Schnellschätzung Bruttoinlandsprodukt - Wirtschaft im Euro-Raum geht ungebremst auf Talfahrt

Die wirtschaftlichen Folgen der Corona-Epidemie in Europa schlagen sich nun auch in den harten Daten nieder und übertreffen sogar die schlimmsten Befürchtungen. Im ersten Quartal 2020 ist die Wirtschaftsleistung im Euro-Währungsgebiet um 3,8 Prozent gegenüber dem Vorquartal gesunken. Einen so starken Rückgang hat es in der Geschichte des Euro-Raums noch nicht gegeben.

Auch die Zahlen aus den Ländern, die ebenfalls schon eine erste Berechnung für die Einbußen im ersten Vierteljahr vorgelegt haben, sind ernüchternd. In allen Ländern ist die Wirtschaftsleistung gesunken, und das mehr als deutlich. Die Rückgänge aus der Finanzkrise der Jahre 2008/2009 wurden dabei ohne weiteres unterschritten. In Frankreich ging das Bruttoinlandsprodukt um 5,8 Prozent zurück, in Spanien um 5,2 Prozent, in Italien um 4,7 Prozent, in Belgien um 3,5 Prozent und in Österreich um 2,5 Prozent.

Aus dem jetzt vorliegenden Datenkranz zur EWU und den großen Ländern kann man für die deutsche Volkswirtschaft – sofern keine deutlichen Revisionen erfolgen – ebenfalls von einem kräftigen Rückgang des Bruttoinlandsprodukts um rund 3 Prozent im ersten Quartal ausgehen. Erste Zahlen wird das Statistische Bundesamt am 15. Mai veröffentlichen.

Detailinformationen aus den Ländern zeigen, dass fast alle Nachfragekomponenten rückläufig waren.

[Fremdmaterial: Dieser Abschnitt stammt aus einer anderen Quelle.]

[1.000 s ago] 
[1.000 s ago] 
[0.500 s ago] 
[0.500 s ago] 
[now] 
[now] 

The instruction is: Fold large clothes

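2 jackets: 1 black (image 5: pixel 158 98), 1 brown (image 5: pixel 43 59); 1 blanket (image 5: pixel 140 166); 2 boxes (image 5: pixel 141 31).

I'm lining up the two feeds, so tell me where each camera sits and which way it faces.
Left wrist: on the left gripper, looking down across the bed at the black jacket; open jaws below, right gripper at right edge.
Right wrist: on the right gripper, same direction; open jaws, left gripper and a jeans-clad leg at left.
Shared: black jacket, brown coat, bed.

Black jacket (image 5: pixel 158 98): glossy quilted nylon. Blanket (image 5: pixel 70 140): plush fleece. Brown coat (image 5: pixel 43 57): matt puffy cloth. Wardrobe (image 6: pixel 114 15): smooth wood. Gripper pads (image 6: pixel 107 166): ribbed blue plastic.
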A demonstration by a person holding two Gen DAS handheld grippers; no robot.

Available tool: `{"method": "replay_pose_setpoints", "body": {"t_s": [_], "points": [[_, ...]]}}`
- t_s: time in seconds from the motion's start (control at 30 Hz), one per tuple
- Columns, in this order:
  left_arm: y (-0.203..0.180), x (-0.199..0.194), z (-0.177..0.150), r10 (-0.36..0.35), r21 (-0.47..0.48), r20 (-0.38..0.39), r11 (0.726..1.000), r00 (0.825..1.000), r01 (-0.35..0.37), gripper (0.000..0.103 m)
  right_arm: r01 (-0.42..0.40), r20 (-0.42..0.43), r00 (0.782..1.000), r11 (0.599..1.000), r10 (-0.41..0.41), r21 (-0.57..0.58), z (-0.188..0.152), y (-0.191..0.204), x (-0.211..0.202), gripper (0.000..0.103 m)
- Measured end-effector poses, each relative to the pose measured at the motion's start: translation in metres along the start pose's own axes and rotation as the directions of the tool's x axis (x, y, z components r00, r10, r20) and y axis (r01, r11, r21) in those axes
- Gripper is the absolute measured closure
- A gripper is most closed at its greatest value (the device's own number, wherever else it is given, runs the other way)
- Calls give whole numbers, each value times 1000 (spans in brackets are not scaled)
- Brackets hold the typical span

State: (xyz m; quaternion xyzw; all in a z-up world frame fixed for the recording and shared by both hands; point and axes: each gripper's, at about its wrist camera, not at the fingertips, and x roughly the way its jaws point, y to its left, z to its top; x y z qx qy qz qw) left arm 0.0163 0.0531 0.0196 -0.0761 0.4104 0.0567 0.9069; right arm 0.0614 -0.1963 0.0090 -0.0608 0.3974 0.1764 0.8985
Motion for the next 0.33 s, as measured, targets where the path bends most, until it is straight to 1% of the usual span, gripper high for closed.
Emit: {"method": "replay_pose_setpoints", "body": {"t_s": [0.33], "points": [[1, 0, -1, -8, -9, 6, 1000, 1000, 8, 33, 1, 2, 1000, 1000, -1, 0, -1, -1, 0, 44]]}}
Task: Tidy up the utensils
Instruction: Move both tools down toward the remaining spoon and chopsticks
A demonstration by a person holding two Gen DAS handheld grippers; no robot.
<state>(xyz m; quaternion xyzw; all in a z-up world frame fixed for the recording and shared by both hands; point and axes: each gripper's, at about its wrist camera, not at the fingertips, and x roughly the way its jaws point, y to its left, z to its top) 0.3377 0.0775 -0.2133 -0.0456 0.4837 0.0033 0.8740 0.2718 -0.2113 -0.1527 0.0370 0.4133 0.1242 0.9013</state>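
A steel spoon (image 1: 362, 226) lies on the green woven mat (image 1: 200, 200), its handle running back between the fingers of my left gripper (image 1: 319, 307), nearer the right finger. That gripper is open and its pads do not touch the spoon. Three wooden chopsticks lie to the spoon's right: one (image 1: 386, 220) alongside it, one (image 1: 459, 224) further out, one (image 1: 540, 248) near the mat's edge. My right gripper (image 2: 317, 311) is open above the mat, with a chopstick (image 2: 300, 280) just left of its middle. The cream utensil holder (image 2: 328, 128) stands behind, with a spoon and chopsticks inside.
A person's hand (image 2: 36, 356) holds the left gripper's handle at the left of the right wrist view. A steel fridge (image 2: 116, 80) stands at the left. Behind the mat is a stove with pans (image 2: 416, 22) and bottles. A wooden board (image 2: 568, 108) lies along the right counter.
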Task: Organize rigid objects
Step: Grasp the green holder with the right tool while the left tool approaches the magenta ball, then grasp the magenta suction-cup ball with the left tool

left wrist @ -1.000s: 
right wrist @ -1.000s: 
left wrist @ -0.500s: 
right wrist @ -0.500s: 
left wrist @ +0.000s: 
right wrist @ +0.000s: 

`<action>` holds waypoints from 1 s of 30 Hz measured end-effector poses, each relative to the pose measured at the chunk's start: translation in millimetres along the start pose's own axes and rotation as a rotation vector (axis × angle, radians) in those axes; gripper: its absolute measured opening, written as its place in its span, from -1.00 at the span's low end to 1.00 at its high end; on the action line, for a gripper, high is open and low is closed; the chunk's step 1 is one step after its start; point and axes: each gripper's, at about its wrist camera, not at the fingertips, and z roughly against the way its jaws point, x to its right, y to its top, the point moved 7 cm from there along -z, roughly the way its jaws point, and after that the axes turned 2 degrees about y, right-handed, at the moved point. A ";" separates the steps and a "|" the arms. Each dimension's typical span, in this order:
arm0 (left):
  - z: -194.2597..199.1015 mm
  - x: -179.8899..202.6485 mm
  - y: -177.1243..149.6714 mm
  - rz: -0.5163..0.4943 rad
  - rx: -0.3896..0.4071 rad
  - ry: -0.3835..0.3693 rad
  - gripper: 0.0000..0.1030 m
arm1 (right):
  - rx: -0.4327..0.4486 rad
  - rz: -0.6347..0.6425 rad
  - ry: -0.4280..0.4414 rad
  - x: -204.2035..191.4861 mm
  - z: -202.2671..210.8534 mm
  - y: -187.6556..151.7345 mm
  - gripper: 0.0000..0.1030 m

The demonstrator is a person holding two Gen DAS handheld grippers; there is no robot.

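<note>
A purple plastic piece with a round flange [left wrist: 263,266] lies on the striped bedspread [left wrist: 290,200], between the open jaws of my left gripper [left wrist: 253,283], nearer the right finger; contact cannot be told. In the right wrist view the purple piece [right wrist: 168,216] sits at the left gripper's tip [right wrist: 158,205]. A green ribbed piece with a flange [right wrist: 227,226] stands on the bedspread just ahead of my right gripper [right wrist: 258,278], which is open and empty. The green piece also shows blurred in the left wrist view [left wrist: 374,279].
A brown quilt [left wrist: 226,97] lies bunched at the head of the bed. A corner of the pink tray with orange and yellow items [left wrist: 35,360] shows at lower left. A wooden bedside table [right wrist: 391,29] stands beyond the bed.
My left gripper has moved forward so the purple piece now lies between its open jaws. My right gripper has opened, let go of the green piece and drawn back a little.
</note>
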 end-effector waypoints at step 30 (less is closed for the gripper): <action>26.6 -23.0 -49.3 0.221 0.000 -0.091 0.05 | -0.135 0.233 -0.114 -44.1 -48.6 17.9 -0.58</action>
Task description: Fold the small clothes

Am stärksten fielen die Investitionen gefolgt von den privaten Konsumausgaben. Exporte und Importe sanken in ähnlichem Ausmaß. Eine Ausnahme bildete der Staatskonsum, der fast in allen Ländern leicht zulegte und somit den Rückgang des BIP zumindest etwas bremste.

Da die statistische Erhebung der Daten unter den schwierigen Bedingungen der Ausgangsbeschränkungen erfolgen musste, sind selbst die jetzt gemeldeten Ergebnisse mit hoher Unsicherheit behaftet. Ein noch tieferer Rückgang ist aufgrund von Revisionen bei späteren Meldungen nicht auszuschließen.

Für das zweite Quartal ist für den Euro-Raum sogar noch mit einem stärkeren Rückgang des Bruttoinlandsprodukts zu rechen. Der Lockdown wurde in den meisten Ländern erst ab Mitte März umgesetzt und hat dementsprechend „nur“ etwa einen halben Monat die Wirtschaft abgewürgt. Im zweiten Quartal ist jedoch der gesamte April von den Ausgangs- und Produktionsbeschränkungen betroffen. Teilweise werden die Beschränkungen erst ab Mitte Mai gelockert. Daher werden die Einbußen dementsprechend umso größer ausfallen. Und da aufgrund der hohen Ansteckungsgefahr nicht mit einer vollständigen Aufhebung des Lockdowns zu rechnen ist, dürfte der Nachholeffekt im Rest des zweiten Quartals nur sehr gedämpft ausfallen. Wir müssen uns also auf weitere Horrormeldungen zum Wirtschaftswachstum für das zweite Quartal einstellen.